Filhos das drogas: bebês são as pequenas vítimas da dependência química
A síndrome de abstinência neonatal assola o comportamento e a saúde de quem acabou de nascer
A tormenta das drogas, essa que faz adultos perambularem em farrapos pelas ruas da cidade, não poupa nem quem acaba de nascer. Os recém-nascidos trazem na pele ressecada, no choro inconsolável, na agitação noturna e em quadros graves de saúde as marcas da dependência química, que nestes casos, passam de mãe para filho. A chamada síndrome de abstinência neonatal.
“A droga usada pela mãe passa para o bebê através da placenta e pode causar mal formações, convulsões e outras complicações com sequelas permanentes”, diz o médico Alberto Cubel, coordenador da linha materno infantil do HRMS (Hospital Regional), em Campo Grande.
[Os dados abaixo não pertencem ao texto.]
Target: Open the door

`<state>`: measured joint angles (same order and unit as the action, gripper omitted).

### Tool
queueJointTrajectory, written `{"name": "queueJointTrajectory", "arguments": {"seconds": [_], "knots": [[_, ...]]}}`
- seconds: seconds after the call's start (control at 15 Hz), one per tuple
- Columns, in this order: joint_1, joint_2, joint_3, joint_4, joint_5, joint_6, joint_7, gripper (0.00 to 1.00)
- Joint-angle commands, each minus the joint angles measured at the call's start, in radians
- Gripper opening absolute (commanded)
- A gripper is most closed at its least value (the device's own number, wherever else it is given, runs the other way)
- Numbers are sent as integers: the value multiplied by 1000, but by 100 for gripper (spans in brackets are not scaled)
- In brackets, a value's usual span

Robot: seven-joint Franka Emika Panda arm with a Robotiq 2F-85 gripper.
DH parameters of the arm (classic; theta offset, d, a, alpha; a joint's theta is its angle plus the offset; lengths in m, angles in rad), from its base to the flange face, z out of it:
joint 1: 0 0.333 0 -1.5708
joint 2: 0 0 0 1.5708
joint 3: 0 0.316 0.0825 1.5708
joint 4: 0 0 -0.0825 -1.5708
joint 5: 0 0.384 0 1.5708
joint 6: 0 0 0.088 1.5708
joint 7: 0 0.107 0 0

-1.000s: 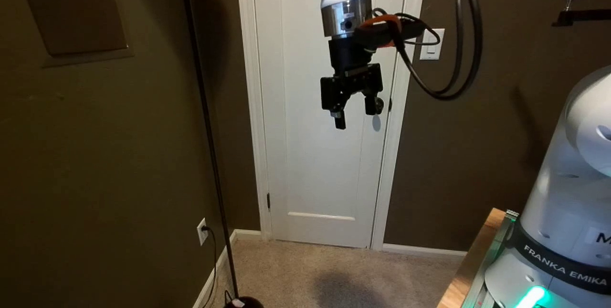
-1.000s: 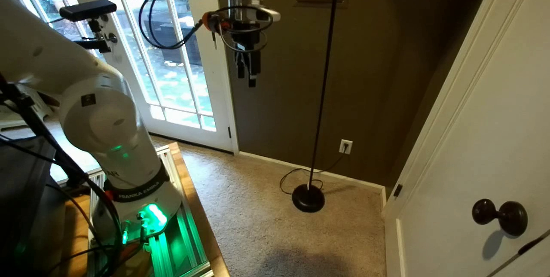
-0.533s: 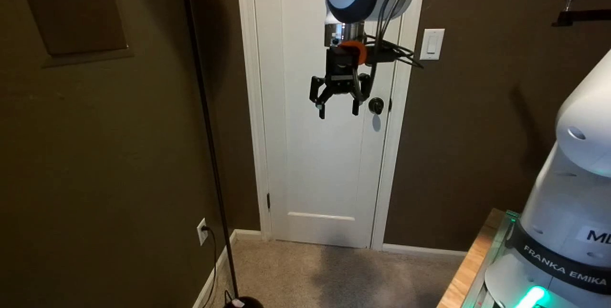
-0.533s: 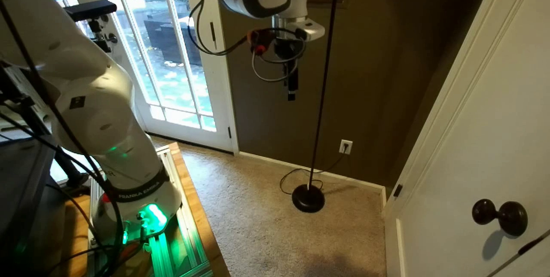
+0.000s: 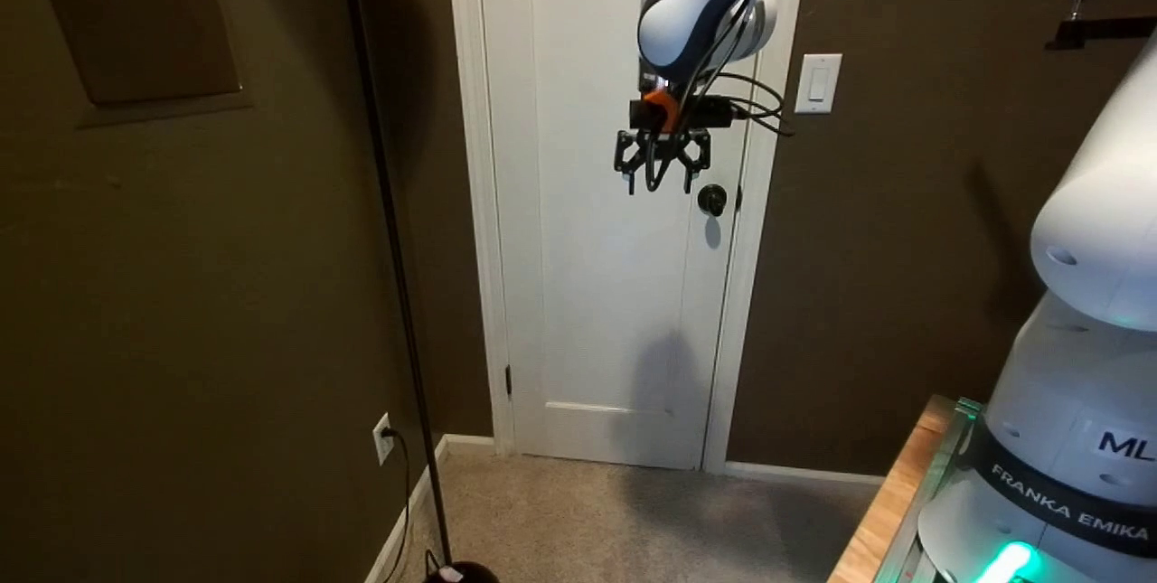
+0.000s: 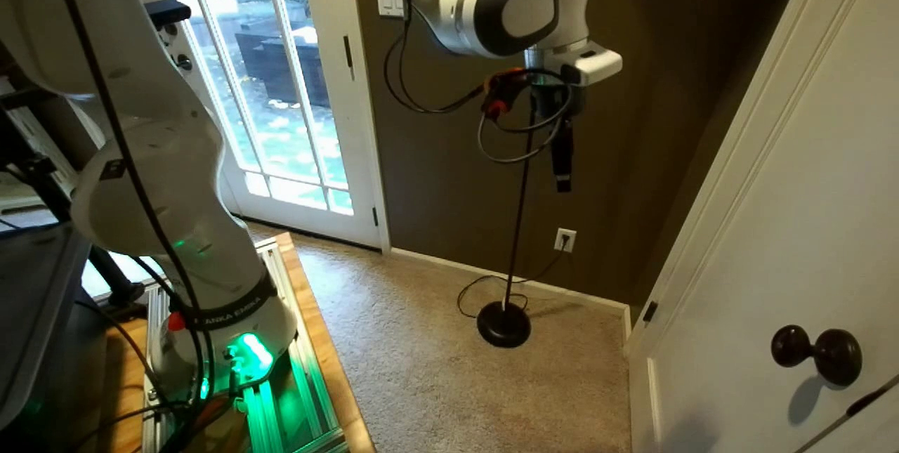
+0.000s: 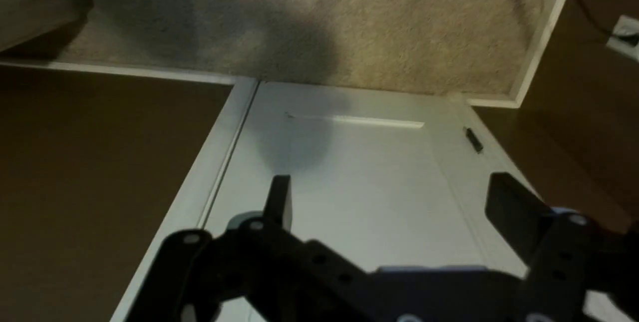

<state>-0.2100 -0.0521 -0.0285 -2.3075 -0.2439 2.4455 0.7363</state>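
The tall white door (image 5: 597,312) stands closed in its white frame; it also shows at the right in an exterior view (image 6: 765,249) and fills the middle of the wrist view (image 7: 369,162). Its dark round knob (image 5: 712,200) is near the right edge of the door there and also shows in an exterior view (image 6: 839,357). The knob is out of the wrist view. My gripper (image 5: 660,187) is open and empty, pointing down, in the air well apart from the door (image 6: 563,187). Its two fingers stand wide apart in the wrist view (image 7: 391,182).
A floor lamp with a thin dark pole and round base (image 6: 503,324) stands near the brown wall. The wooden table edge (image 6: 330,362) is beside the robot base. A glass-paned door (image 6: 358,158) is behind the arm. A light switch (image 5: 818,84) is beside the white door.
My arm has swung toward the white door; the gripper moved rightward in one exterior view and farther off in another. The knob, partly covered earlier, now shows fully. The door has not moved.
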Motion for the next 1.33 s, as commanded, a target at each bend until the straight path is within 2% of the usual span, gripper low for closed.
{"name": "queueJointTrajectory", "arguments": {"seconds": [0.0,0.13,0.47,0.93,1.27], "knots": [[8,105,-54,125,-153,-20,89,100],[18,157,-86,176,-177,-13,61,100],[19,289,-151,286,-103,-11,-41,100],[-21,404,-228,393,20,6,-264,100],[-70,468,-248,458,115,13,-427,100]]}}
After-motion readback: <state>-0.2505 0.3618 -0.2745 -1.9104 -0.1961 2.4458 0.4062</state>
Atualmente, a unidade atende a três gestantes dependentes químicas. “Temos aqui no Hospital Regional um percentual alto de mães usuárias de drogas”, afirma o pediatra.
Após o nascimento, a criança é acompanhada na unidade neonatal, onde a equipe médica adota o escore de Finnegan, para avaliar as manifestações clínicas e indicar o melhor tratamento.
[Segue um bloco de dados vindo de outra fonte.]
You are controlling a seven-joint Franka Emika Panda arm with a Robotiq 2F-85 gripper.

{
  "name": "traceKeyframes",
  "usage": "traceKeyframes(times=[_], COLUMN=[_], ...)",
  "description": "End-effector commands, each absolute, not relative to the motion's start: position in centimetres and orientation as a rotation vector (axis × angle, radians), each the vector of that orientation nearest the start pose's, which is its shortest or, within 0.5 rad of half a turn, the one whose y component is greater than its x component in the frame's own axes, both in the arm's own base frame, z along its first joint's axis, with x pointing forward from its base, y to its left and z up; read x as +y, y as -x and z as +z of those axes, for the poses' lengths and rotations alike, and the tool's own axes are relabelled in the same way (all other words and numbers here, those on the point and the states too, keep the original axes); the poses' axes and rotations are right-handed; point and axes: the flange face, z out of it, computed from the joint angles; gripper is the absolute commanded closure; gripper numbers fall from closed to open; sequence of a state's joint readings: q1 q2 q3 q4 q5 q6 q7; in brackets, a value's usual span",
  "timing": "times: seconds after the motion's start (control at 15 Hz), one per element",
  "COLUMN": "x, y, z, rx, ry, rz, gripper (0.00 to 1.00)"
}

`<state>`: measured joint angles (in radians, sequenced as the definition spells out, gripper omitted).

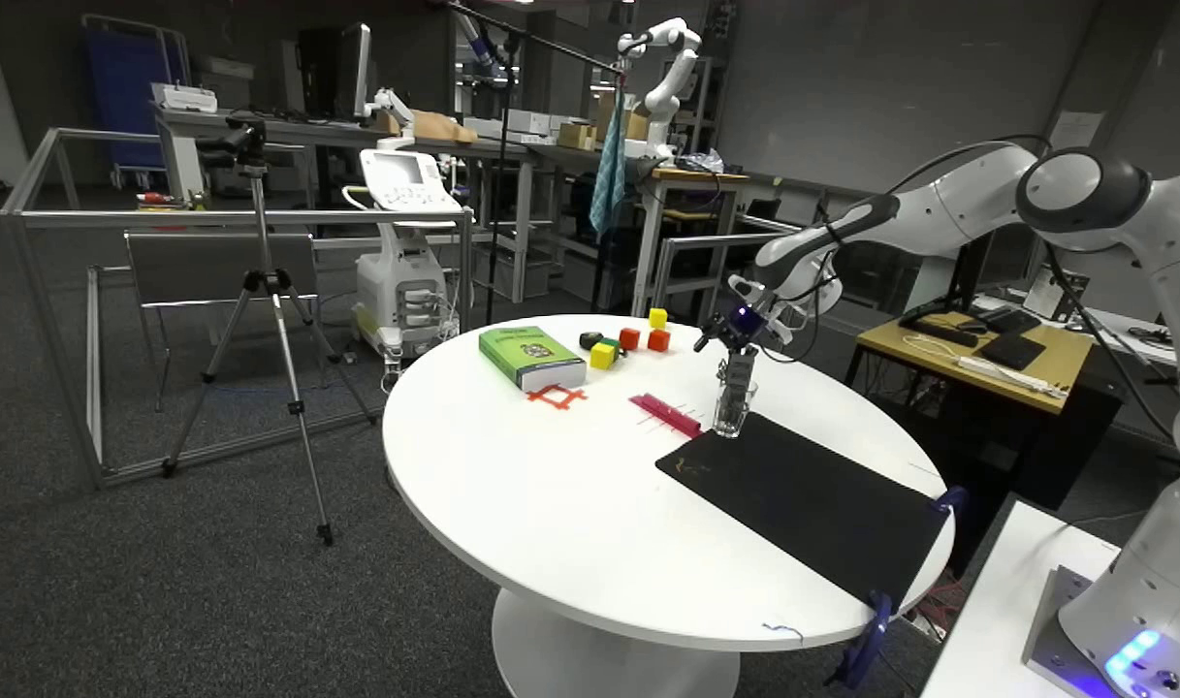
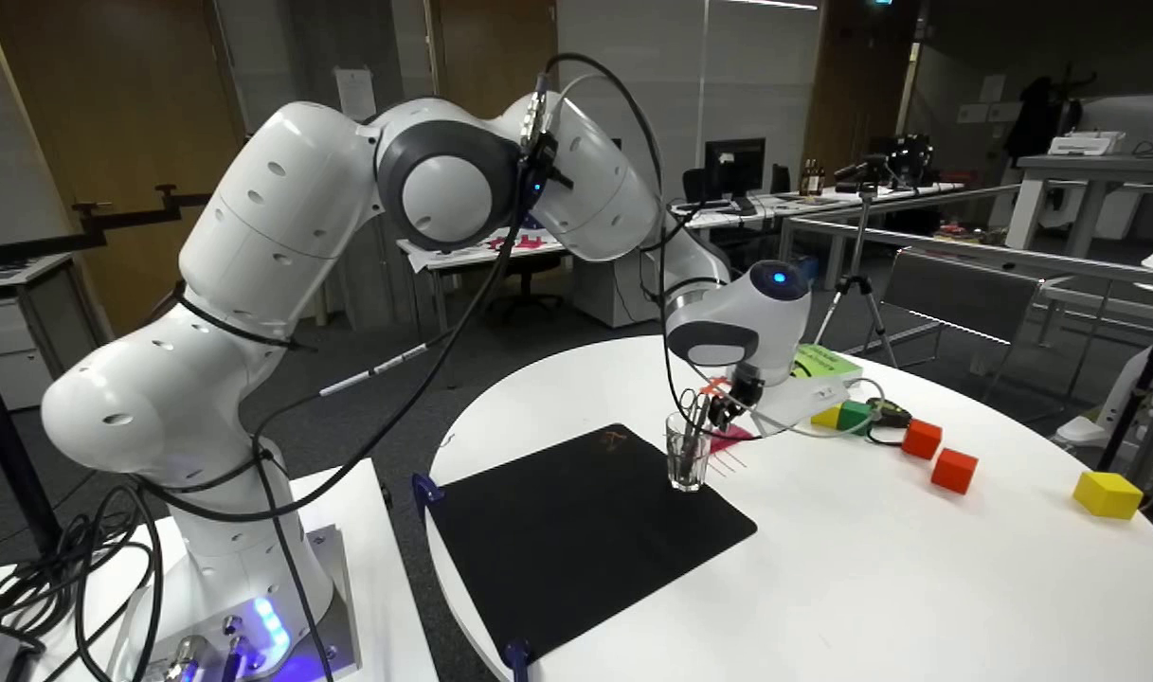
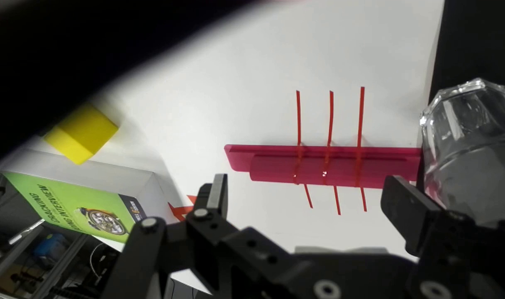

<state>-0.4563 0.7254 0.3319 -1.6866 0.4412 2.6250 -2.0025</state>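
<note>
Closest up: dark blurred shape (image 3: 82, 50), across the wrist view from the tool (image 3: 306, 193) | tool: fingers (image 3: 406, 211) wide apart, clamped on nothing I can see | glass (image 3: 472, 158): just beside one finger, touch unclear | pink bar (image 3: 312, 169): on the bench (image 3: 235, 74), beyond the gap | step: seemingly lining up | next: gripping the glass would likely call for a sideways shift

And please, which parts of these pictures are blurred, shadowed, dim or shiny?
In the wrist view: a large dark shape at upper left, too out of focus to identify; bright highlights on the glass; a soft shadow beside the yellow block. In both exterior views: the white table is bright, the background dimmer, and the blue base light glows.
</note>
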Motion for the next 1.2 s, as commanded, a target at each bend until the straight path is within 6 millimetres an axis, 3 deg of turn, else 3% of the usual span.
traceKeyframes(times=[0.0, 1.13], x=[-12.53, -12.38], y=[-68.27, -67.90], z=[21.85, 21.37], rx=[-1.982, -1.952], ry=[2.272, 2.259], rz=[-0.752, -0.693], gripper=[0.00, 0.00])
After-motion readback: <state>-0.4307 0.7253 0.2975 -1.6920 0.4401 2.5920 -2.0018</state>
“Que vai do uso de anticonvulsivantes a até mesmo a morfina. Além disso, devem ser submetidos a alguns exames, entre eles ultrassom para avaliar o cérebro, ultrassom de abdômen, ecocardiograma e fundoscopia para analisar o aparelho ocular”, explica Cubel.
Infelizmente, nem sempre o quadro é reversível. “Pois além das mal formações intraútero, temos também aquelas causada pela falta de oxigênio durante a gestação. É um problema de saúde grave com consequências imprevisíveis e importantes, que muito preocupam os nossos neonatologistas”, diz o médico.
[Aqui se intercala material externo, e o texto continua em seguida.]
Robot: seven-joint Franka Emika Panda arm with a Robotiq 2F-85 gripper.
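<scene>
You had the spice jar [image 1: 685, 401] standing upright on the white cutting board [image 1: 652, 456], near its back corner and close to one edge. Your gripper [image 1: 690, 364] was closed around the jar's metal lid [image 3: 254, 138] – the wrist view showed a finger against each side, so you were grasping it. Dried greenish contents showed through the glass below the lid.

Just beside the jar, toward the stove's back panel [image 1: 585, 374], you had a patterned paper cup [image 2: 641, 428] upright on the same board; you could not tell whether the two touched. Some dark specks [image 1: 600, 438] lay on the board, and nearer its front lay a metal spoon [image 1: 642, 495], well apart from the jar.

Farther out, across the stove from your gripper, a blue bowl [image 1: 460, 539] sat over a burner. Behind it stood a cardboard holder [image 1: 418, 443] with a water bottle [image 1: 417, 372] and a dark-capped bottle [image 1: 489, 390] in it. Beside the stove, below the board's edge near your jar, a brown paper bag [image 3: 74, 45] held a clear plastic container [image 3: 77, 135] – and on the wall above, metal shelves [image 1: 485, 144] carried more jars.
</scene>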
Na Maternidade Cândido Mariano, foram 11 casos atendidos de síndrome de abstinência neonatal no ano passado. A vida de incertezas dos recém-nascidos é acompanhada pela assistente social Taline Mara Ricardino Bronze da Cruz.
As pequenas vítimas das drogas têm a pele extremamente ressecada. “É uma pele seca, acinzentada. Não tem a delicadeza da pele de criança. O choro é bem forte, muito parecido com o cólica. Difícil de acalentar”, relata.
As noites e madrugadas agitadas dessas crianças no berçário têm relação com o horário em que as mães consumiam a droga. A dependência química da mãe também pode resultar em outro comportamento do bebê: a apatia.
“É uma sonolência fora do comum. Sabe que está vivo pela respiração. É diferente, por exemplo, de bebê que tem febre forte. Ele fica sonolento, mas mexe se você dá banho, se faz cosquinha no pé”, lembra Taline.

Da felicidade à tristeza – De todas as histórias que testemunhou, a assistente social só viu uma mulher conseguir concluir o tratamento de desintoxicação e obter a guarda da filha.
"Foi a única entre as tantas que passaram por nós. Sinto uma felicidade imensa de ver ela e a filha nas redes sociais. Elas estão se desenvolvendo bem e juntas ", conta Taline.
No entanto, as histórias que mais se repetem trazem a marca da tristeza. Como a da mulher que após a morte do marido entrou a fundo no consumo de pasta-base. Antes, a droga era maconha, mas com uso esporádico. Nas ruas, foram três gestações: em 2017, 2018 e 2019.
“Ela fala alemão, inglês, francês, é viajada. Mas vive em estado deplorável, extremamente magra. Algumas vezes, volta para saber do filho, chora. A gente tenta cuidar”, diz Taline, que acompanha a saga das mulheres e as crianças.
O setor de Assistência Social da maternidade procura a família da gestante, arruma a documentação para o registro da criança e comunica a situação à Justiça.